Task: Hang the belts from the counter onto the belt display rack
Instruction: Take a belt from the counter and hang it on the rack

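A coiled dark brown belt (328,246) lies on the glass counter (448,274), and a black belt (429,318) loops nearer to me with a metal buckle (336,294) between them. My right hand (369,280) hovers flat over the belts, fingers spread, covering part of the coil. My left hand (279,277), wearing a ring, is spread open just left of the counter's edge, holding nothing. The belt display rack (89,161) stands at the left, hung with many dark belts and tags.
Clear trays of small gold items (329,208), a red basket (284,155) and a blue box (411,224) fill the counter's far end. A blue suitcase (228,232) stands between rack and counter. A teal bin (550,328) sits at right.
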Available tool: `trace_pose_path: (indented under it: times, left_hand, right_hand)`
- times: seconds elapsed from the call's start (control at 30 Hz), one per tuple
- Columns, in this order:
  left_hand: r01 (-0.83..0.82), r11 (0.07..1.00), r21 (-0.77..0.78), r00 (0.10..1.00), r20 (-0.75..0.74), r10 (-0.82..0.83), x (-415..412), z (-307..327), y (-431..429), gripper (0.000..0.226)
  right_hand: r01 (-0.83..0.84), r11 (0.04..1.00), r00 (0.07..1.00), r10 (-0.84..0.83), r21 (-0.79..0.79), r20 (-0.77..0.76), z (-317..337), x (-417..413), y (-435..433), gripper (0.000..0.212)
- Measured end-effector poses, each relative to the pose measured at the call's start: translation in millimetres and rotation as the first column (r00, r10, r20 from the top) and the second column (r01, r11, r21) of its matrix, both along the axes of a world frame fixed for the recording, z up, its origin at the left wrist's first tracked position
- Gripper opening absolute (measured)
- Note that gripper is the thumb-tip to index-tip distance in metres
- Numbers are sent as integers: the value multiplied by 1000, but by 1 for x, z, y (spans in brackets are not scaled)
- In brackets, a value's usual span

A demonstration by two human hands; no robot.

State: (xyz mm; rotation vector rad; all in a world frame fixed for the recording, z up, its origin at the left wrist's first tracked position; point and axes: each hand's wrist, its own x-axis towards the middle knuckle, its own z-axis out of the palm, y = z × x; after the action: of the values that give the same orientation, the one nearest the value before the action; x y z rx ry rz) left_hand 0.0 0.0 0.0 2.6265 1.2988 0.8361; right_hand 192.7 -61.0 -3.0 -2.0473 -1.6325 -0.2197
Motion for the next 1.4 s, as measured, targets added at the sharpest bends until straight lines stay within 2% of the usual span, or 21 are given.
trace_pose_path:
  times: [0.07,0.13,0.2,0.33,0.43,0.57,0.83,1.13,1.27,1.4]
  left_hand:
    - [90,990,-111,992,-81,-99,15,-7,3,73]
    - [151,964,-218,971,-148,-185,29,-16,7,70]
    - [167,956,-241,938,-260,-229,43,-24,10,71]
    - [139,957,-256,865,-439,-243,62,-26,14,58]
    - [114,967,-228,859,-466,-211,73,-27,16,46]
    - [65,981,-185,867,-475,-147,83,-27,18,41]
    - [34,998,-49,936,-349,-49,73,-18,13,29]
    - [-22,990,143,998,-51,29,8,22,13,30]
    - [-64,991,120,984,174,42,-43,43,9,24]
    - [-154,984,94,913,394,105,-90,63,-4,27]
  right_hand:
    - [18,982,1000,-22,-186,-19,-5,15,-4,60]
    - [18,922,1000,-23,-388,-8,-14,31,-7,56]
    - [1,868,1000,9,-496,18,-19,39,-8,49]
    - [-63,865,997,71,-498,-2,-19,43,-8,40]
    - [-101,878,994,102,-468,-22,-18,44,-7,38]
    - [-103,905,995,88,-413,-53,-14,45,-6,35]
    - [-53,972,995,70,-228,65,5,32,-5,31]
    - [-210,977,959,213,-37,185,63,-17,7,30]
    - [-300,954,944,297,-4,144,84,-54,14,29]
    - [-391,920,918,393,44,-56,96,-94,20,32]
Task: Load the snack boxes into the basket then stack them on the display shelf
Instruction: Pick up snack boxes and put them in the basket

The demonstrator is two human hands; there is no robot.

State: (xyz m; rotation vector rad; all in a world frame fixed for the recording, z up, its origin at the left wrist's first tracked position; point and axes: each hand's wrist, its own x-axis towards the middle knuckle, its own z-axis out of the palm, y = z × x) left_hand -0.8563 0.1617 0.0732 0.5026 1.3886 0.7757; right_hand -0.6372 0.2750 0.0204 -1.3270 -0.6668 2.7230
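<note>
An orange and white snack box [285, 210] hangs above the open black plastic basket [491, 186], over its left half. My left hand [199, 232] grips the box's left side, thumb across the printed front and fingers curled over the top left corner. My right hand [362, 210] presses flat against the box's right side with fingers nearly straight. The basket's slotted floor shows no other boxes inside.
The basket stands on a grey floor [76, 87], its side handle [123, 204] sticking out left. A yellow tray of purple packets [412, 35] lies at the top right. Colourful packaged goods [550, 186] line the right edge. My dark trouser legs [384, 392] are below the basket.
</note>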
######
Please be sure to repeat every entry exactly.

» **WRITTEN ANSWER**
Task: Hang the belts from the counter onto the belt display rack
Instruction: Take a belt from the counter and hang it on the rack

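A coiled dark brown belt (328,246) lies on the glass counter (448,274), and a black belt (429,318) loops nearer to me with a metal buckle (336,294) between them. My right hand (369,280) hovers flat over the belts, fingers spread, covering part of the coil. My left hand (279,277), wearing a ring, is spread open just left of the counter's edge, holding nothing. The belt display rack (89,161) stands at the left, hung with many dark belts and tags.
Clear trays of small gold items (329,208), a red basket (284,155) and a blue box (411,224) fill the counter's far end. A blue suitcase (228,232) stands between rack and counter. A teal bin (550,328) sits at right.
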Available tool: `trace_pose_path: (indented under it: times, left_hand, right_hand)`
- times: seconds elapsed from the call's start (control at 30 Hz), one per tuple
- Columns, in this order:
  left_hand: r01 (-0.83..0.82), r11 (0.07..1.00), r21 (-0.77..0.78), r00 (0.10..1.00), r20 (-0.75..0.74), r10 (-0.82..0.83), x (-415..412), z (-307..327), y (-431..429), gripper (0.000..0.226)
  right_hand: r01 (-0.83..0.84), r11 (0.04..1.00), r00 (0.07..1.00), r10 (-0.84..0.83), r21 (-0.79..0.79), r20 (-0.77..0.76), z (-317..337), x (-417..413), y (-435..433), gripper (0.000..0.212)
- Measured end-effector poses, each relative to the pose measured at the call's start: translation in millimetres and rotation as the first column (r00, r10, r20 from the top) and the second column (r01, r11, r21) of its matrix, both along the axes of a world frame fixed for the recording, z up, its origin at the left wrist's first tracked position
- Gripper opening absolute (measured)
- Note that gripper is the thumb-tip to index-tip distance in metres
- Numbers are sent as integers: the value multiplied by 1000, but by 1 for x, z, y (spans in brackets are not scaled)
- In brackets, a value's usual span

A demonstration by two human hands; no robot.

State: (xyz mm; rotation vector rad; all in a world frame fixed for the recording, z up, its origin at the left wrist's first tracked position; point and axes: each hand's wrist, its own x-axis towards the middle knuckle, its own z-axis out of the palm, y = z × x; after the action: of the values that give the same orientation, the one nearest the value before the action; x y z rx ry rz) left_hand 0.0 0.0 0.0 2.6265 1.2988 0.8361; right_hand 192.7 -61.0 -3.0 -2.0473 -1.6325 -0.2197
Motion for the next 1.4 s, as measured, targets added at the sharpest bends until straight lines stay within 2% of the usual span, or 21 are given.
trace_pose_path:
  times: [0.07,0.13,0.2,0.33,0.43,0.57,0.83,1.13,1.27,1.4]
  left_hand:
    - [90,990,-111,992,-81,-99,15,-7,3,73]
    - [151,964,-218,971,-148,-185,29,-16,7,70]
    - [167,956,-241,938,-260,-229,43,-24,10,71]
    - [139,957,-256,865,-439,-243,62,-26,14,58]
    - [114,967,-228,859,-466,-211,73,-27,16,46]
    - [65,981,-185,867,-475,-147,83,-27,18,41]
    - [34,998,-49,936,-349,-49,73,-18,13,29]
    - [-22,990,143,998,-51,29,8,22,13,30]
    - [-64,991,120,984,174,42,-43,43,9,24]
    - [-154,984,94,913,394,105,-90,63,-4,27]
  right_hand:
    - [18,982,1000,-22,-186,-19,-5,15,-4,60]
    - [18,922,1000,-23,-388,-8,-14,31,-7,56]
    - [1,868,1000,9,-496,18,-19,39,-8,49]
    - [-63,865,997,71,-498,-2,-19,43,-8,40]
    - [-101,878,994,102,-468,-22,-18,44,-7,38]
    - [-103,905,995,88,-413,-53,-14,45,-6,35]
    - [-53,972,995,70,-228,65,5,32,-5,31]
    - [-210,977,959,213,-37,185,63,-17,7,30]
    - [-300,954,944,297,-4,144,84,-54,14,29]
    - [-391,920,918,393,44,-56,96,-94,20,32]
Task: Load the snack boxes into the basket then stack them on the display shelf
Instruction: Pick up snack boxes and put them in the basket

The demonstrator is two human hands; there is no robot.

State: (xyz m; rotation vector rad; all in a world frame fixed for the recording, z up, its origin at the left wrist's first tracked position; point and axes: each hand's wrist, its own x-axis towards the middle knuckle, its own z-axis out of the palm, y = z × x) left_hand -0.8563 0.1617 0.0732 0.5026 1.3886 0.7757; right_hand -0.6372 0.2750 0.0204 -1.3270 -0.6668 2.7230
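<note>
An orange and white snack box [285, 210] hangs above the open black plastic basket [491, 186], over its left half. My left hand [199, 232] grips the box's left side, thumb across the printed front and fingers curled over the top left corner. My right hand [362, 210] presses flat against the box's right side with fingers nearly straight. The basket's slotted floor shows no other boxes inside.
The basket stands on a grey floor [76, 87], its side handle [123, 204] sticking out left. A yellow tray of purple packets [412, 35] lies at the top right. Colourful packaged goods [550, 186] line the right edge. My dark trouser legs [384, 392] are below the basket.
</note>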

This answer is finished.